The issue then becomes the causal relationship between payment rates and participation.
Health Plan Participation
After an early influx of commercial MCOs into Medicaid in the early 1990s, a growing number of MCOs are exiting the program or are hesitant to take on Medicaid business due in part to inadequate capitation rates.8 The issue of low capitation rates in Kansas became apparent when two of the state’s three Medicaid health plans dropped out of the program at the end of 1998 largely due to low rates. The only remaining MCO, Horizon Health Plan, went out of business in the spring of 1999. Its Medicaid business was assumed by First Guard Kansas, which is now the only Medicaid health plan in the state.

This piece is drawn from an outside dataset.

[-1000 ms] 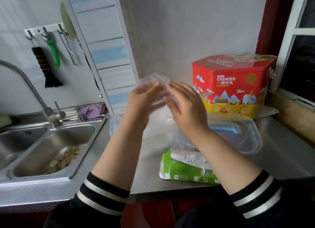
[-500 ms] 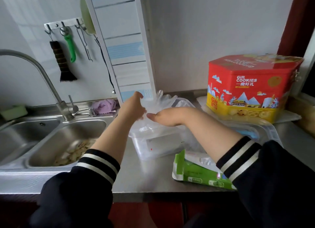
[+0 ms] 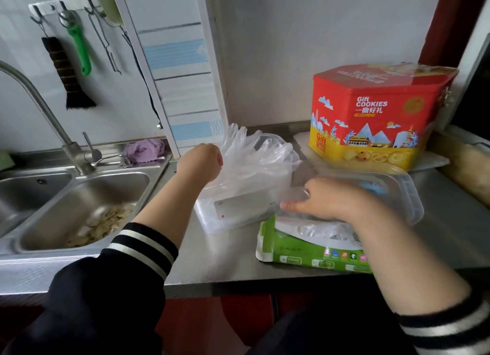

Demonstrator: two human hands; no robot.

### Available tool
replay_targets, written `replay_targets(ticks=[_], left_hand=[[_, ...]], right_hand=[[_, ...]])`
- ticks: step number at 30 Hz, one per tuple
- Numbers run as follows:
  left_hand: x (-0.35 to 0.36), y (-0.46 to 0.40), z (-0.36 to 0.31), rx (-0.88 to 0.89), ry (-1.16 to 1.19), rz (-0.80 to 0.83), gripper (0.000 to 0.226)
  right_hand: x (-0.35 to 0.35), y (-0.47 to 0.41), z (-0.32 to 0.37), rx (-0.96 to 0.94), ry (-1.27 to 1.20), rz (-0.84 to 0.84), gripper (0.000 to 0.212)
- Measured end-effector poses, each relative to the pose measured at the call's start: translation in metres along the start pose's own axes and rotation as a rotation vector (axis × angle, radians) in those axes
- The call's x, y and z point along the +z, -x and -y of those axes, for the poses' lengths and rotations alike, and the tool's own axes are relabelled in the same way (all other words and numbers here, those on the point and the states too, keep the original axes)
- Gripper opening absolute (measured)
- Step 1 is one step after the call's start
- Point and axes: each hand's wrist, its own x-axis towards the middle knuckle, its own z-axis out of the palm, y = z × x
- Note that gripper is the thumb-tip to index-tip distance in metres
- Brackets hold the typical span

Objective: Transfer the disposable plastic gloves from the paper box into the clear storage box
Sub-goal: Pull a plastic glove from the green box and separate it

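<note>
A double steel sink (image 3: 79, 195) occupies the desk's left end. The left hand (image 3: 198, 165) grips a bunch of disposable plastic gloves (image 3: 254, 158) heaped in the clear storage box (image 3: 238, 211) at mid-desk. The right hand (image 3: 326, 200), fingers curled, pinches gloves at the opening of the green paper box (image 3: 305, 251) on the front edge. A red cookie tin (image 3: 376, 115) stands at the rear right.

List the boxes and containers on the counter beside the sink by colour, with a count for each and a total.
Clear: 1, the storage box holding a bunch of plastic gloves
Green and white: 1, the paper glove box
Red and yellow: 1, the cookie tin
Total: 3
The clear lid lying beside the storage box is not counted separately.
</note>
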Motion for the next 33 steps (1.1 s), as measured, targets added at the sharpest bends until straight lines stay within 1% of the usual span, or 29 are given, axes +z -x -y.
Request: replay_targets(ticks=[1, 2, 3, 5, 6, 7, 9, 10, 12, 15, 16, 17, 18, 19, 20, 21, 23, 26, 28, 29, 30, 32, 33], left_hand=[[0.0, 0.001, -0.001, -0.009, -0.011, -0.003, 0.012], [0.0, 0.002, -0.002, -0.013, -0.018, -0.001, 0.008], [-0.001, 0.003, -0.003, -0.016, -0.027, 0.006, 0.014], [-0.003, 0.003, -0.002, -0.005, -0.06, 0.033, 0.035], [-0.004, 0.003, -0.001, 0.008, -0.084, 0.039, 0.044], [-0.006, 0.003, -0.002, 0.02, -0.107, 0.045, 0.051], [-0.01, 0.004, -0.002, 0.035, -0.151, 0.044, 0.059], [-0.012, 0.005, -0.003, 0.039, -0.171, 0.027, 0.06], [-0.017, 0.01, -0.007, 0.051, -0.21, -0.041, 0.057], [-0.023, 0.018, -0.015, 0.077, -0.189, -0.216, 0.044], [-0.024, 0.02, -0.018, 0.09, -0.165, -0.288, 0.039], [-0.026, 0.022, -0.019, 0.105, -0.14, -0.352, 0.035], [-0.027, 0.024, -0.021, 0.119, -0.118, -0.399, 0.032], [-0.029, 0.026, -0.022, 0.132, -0.095, -0.429, 0.03], [-0.03, 0.027, -0.023, 0.14, -0.076, -0.44, 0.029], [-0.031, 0.029, -0.023, 0.149, -0.063, -0.444, 0.028], [-0.032, 0.031, -0.023, 0.18, -0.027, -0.472, 0.026], [-0.036, 0.037, -0.024, 0.232, 0.088, -0.575, 0.026], [-0.042, 0.045, -0.029, 0.278, 0.204, -0.614, 0.028], [-0.047, 0.049, -0.035, 0.299, 0.287, -0.587, 0.031], [-0.052, 0.055, -0.041, 0.323, 0.384, -0.525, 0.035], [-0.064, 0.066, -0.057, 0.426, 0.57, -0.356, 0.045], [-0.069, 0.072, -0.066, 0.5, 0.619, -0.275, 0.051]], right_hand=[[0.013, -0.005, -0.002, 0.007, -0.067, 0.0, 0.071], [0.025, -0.012, -0.004, 0.009, -0.146, -0.024, 0.069], [0.034, -0.018, -0.007, 0.002, -0.226, -0.077, 0.059], [0.041, -0.024, -0.014, -0.022, -0.364, -0.191, 0.026], [0.037, -0.024, -0.017, -0.042, -0.434, -0.231, 0.016], [0.03, -0.022, -0.021, -0.062, -0.512, -0.27, 0.014], [0.013, -0.016, -0.029, -0.088, -0.616, -0.317, 0.019], [0.006, -0.014, -0.031, -0.099, -0.611, -0.306, 0.024], [0.001, -0.01, -0.033, -0.116, -0.547, -0.176, 0.033], [0.012, -0.007, -0.025, -0.137, -0.279, 0.122, 0.066], [0.018, -0.009, -0.021, -0.156, -0.222, 0.158, 0.065], [0.025, -0.013, -0.019, -0.17, -0.219, 0.15, 0.053], [0.029, -0.017, -0.018, -0.173, -0.263, 0.109, 0.033], [0.033, -0.02, -0.019, -0.159, -0.291, 0.061, 0.014], [0.034, -0.022, -0.02, -0.145, -0.287, 0.027, 0.003], [0.034, -0.023, -0.021, -0.13, -0.266, 0.008, 0.003], [0.03, -0.021, -0.025, -0.118, -0.286, -0.044, 0.014], [0.009, -0.007, -0.034, -0.121, -0.45, -0.198, 0.026], [-0.01, 0.005, -0.04, -0.155, -0.537, -0.287, 0.04], [-0.02, 0.012, -0.041, -0.181, -0.568, -0.322, 0.048], [-0.028, 0.019, -0.041, -0.212, -0.593, -0.353, 0.052], [-0.042, 0.028, -0.042, -0.252, -0.65, -0.425, 0.05], [-0.047, 0.031, -0.041, -0.273, -0.677, -0.461, 0.05]])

In 2001, for the first time, Kansas requested bids from health plans to serve participants in both the Medicaid and State Children’s Health Insurance Program (HealthWave). The blended program began operation in October 2001 under the name HealthWave. During the bidding process, it became more clear that low Medicaid capitation rates affect the state’s ability to contract with MCOs. Only one health plan, First Guard Kansas, bid on the blended program and was awarded the contract. According to information from SRS, a second MCO that had been involved with HealthWave since its implementation declined to bid on the blended program citing low Medicaid reimbursement rates as a financial risk it was unwilling to accept.

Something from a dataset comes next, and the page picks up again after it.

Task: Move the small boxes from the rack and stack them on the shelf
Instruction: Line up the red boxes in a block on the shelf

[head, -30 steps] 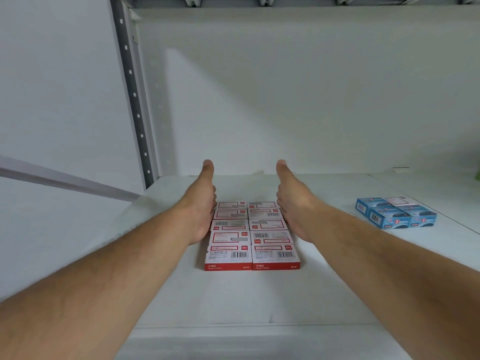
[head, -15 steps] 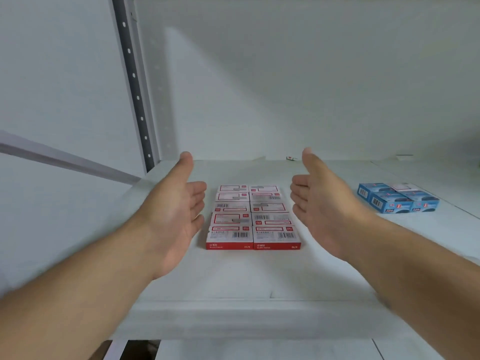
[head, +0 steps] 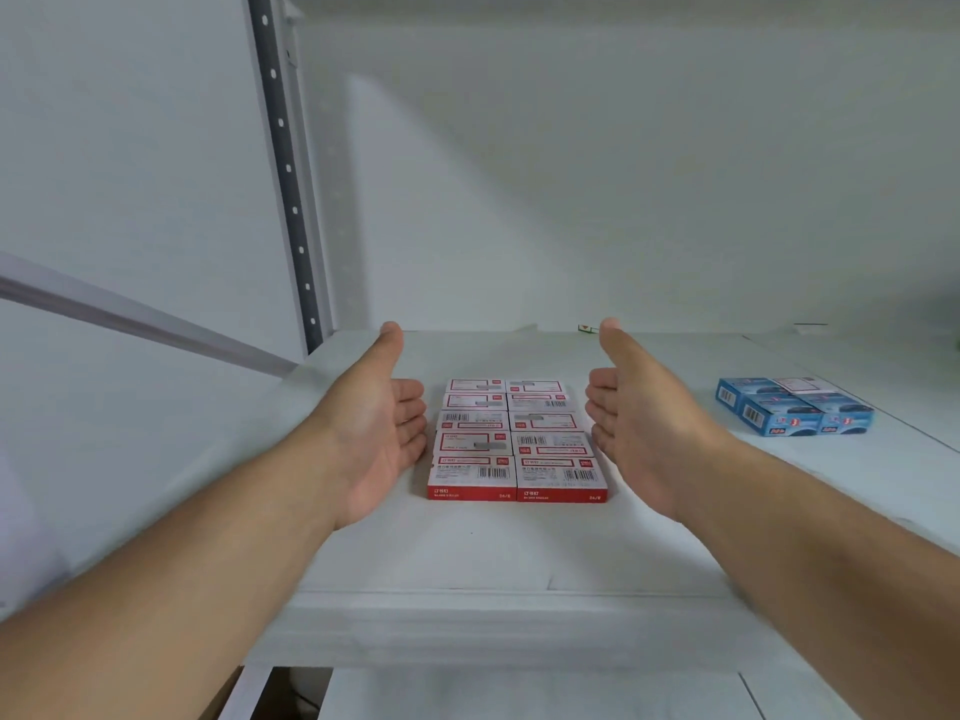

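Both hands have drawn back and apart from the red and white boxes since a second ago, when they pressed against the sides of the block with thumbs up; half a second ago they were already clear and have changed little since. At centre left of the frame the left hand (head: 374, 423) is spread loosely, palm turned inward, thumb pointing up and away, fingers slightly curled and holding nothing. Its fingertips (head: 415, 418) lie just beside the left edge of the boxes; whether they touch cannot be told. At centre right the right hand (head: 644, 423) mirrors it, spread and empty, palm inward, thumb raised, its fingertips (head: 597, 407) just beside the right edge of the block. Bare forearms run from both hands to the lower corners of the frame.

Between the hands, at centre frame, the red and white boxes (head: 517, 441) lie flat on the white shelf (head: 493, 553) in two columns of five, packed edge to edge, with barcodes and red front faces toward the camera. At right of the frame, well apart from them, a small group of blue boxes (head: 795, 407) sits on the same shelf. A grey upright post (head: 285, 163) with a row of holes rises at upper left, beside the pale back wall (head: 597, 174).
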`<state>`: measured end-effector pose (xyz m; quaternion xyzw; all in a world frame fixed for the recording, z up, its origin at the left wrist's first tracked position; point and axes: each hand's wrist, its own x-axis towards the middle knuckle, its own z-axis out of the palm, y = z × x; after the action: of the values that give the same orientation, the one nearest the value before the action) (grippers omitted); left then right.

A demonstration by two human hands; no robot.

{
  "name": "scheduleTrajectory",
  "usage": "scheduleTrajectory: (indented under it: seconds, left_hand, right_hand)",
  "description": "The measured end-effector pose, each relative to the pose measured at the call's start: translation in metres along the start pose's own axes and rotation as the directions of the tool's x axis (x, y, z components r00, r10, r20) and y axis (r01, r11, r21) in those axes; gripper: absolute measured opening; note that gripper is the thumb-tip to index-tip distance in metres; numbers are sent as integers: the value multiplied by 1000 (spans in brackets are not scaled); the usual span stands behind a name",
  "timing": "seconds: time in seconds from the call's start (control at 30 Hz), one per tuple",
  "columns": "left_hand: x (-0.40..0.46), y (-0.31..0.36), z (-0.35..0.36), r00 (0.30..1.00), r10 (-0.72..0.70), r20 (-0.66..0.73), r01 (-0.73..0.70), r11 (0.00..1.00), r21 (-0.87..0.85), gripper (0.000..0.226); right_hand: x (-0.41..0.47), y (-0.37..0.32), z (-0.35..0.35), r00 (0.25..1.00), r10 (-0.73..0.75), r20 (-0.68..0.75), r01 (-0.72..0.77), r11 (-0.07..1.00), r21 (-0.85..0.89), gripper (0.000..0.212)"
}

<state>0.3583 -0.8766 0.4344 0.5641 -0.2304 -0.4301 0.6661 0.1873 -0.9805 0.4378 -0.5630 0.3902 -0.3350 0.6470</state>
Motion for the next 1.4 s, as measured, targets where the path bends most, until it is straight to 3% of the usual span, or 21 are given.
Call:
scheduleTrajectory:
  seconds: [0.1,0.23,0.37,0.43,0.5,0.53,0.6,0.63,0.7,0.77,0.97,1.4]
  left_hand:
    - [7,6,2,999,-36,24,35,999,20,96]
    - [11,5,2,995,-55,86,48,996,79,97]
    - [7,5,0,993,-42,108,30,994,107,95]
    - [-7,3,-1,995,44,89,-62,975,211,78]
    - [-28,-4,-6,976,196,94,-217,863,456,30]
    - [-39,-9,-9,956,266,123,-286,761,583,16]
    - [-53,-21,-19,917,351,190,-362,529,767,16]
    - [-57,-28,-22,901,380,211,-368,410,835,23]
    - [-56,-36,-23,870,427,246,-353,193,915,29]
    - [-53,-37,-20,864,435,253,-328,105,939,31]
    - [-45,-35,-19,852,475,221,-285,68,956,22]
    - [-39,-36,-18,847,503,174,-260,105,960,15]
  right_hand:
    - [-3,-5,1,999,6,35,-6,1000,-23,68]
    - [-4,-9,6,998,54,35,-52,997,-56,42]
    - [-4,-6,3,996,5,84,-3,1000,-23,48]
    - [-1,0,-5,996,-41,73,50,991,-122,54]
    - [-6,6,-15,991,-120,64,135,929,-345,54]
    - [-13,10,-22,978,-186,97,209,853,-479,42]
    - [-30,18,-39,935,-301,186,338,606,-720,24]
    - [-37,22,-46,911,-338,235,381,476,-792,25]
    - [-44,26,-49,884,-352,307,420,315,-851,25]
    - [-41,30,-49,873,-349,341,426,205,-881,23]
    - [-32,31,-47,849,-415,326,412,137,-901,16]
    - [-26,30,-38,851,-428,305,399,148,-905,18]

A number of hypotheses have been put forward to help explain why MCOs are making the decision to exit or refuse to enter Medicaid. Some of the factors cited are listed in the box on this page.9 Another factor may be the level of provider capacity in the state. Proposed federal regulations to implement portions of the Balanced Budget Act of 1997 may also negatively affect the willingness of MCOs to participate in Medicaid in the future, because the regulations would impose significant administrative responsibilities on states and MCOs.
Provider Participation
Research indicates that provider decisions on whether to participate in Medicaid or the number of Medicaid clients existing providers are willing to see are affected by payment levels.10 However, as with health plans, reasons for participation or non-participation in Medicaid are more complex than payment amounts alone. The bigger question is whether participation rates are adequate to serve Medicaid beneficiaries. This question can be difficult to answer because it is not only the number of providers but also the number of beneficiaries they are willing to see and the amount of capacity open in their practices that determine adequacy.